I’m finally back from my trip. Apologies for the delay.

**The problem: **Internal Macro Data Compression. This is problem SR23 in the appendix.

**The description: **Given an alphabet Σ, a string s in Σ*, a “pointer cost” h and a bound B, can we find a string C in the alphabet of Σ augmented with at most s “pointer characters” p_{i} such that:

- |C|+ (h-1)* (# of pointer characters in C) is ≤ B, and
- We can replace pointer characters with substrings of C to regain s?

**Example: **This is similar to the last macro compression problem, but instead of having 2 strings C and D, C serves both purposes.
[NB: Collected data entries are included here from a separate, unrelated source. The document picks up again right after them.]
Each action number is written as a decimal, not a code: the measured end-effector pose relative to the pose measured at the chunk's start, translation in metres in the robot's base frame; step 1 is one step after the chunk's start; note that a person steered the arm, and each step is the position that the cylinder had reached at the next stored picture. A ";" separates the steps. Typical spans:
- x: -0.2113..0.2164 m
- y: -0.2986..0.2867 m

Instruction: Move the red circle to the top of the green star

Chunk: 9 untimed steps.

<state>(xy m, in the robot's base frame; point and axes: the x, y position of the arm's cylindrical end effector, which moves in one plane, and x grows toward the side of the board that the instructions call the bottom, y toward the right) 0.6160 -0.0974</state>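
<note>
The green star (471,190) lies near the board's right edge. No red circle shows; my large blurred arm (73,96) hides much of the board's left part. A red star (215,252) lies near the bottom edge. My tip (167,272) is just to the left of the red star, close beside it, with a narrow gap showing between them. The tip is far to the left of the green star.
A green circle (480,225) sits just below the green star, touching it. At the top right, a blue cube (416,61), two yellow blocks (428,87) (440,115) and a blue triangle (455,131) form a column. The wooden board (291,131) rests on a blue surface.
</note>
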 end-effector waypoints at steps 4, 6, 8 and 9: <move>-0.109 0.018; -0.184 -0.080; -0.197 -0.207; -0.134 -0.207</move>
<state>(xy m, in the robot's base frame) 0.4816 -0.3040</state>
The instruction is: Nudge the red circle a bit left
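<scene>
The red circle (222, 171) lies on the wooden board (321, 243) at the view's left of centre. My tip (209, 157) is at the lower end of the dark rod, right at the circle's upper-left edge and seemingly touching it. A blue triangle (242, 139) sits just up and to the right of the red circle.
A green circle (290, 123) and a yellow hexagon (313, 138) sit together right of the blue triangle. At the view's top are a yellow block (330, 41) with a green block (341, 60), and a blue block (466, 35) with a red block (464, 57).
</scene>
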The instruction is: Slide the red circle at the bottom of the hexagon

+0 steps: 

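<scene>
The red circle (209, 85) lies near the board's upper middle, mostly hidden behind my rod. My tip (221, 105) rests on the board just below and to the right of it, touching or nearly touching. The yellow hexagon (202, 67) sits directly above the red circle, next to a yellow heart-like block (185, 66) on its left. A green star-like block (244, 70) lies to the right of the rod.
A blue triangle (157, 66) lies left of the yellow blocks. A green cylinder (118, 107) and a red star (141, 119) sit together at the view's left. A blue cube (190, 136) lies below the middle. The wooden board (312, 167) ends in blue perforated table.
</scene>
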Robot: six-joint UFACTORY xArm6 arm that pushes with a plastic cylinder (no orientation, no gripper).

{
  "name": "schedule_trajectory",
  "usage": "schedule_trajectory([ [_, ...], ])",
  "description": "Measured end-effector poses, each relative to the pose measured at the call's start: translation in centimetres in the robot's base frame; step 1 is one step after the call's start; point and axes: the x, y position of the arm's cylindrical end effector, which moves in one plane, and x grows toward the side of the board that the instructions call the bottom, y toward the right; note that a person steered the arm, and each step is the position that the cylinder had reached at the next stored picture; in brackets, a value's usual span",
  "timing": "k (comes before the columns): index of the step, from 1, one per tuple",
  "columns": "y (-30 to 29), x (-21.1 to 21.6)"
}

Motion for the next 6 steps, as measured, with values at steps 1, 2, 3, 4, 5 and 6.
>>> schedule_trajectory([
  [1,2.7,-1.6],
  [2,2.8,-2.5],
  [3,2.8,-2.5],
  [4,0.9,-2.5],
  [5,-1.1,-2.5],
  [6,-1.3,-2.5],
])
In our example from last time, we had s = “ABCDEFABCGABCDEF”, and came up with C= “pqpGpq” and D= “ABCDEF”. The difference here is that there is no D string, we have to do it all in C. We can do that by letting C = “ABCDEFqpGpq”. Now if we let p=”ABC” (or, “the substring of C of length 3 starting at position 1” and q = “DEF” (or, “the substring of C of length 3 starting at position 4”, we get a string of cost 11+3h that gives us back s if we replace all pointers with the strings they represent.

**Reduction: **The paper by Storer that we’ve been using for the last few problems also has this reduction. I think this is his “CPM” problem. He uses the “K-Vertex Cover” problem, in the case where K=1. Recall in that case we are looking for a set of edges E’ such that each edge in E shares a vertex with an edge in E’. We start with a graph, which is an instance of this problem. The alphabet we build will have:

- A special symbol $
- One symbol for each vertex and edge in G

For each edge e_{i} = (v_{j}, v_{k}), define the substring E_{i } = $v_{j}$v_{k}$

Our s = the concatenation of e_{i}E_{i} for all edges i (So the symbol for the edge followed by the substring of the edge). B = J + |S| – |E|.

The idea (and I’ll admit I have a hard time following this paper) is that if G has a 1-VC, then we have J edges that form a set E’ such that each edge in E is adjacent to something in E’. This means that we can overlap those edges and make pointers out of the E_{i} strings to save enough characters.

**Difficulty: **9. I’m sure this can be explained better, but I really have a hard time following it.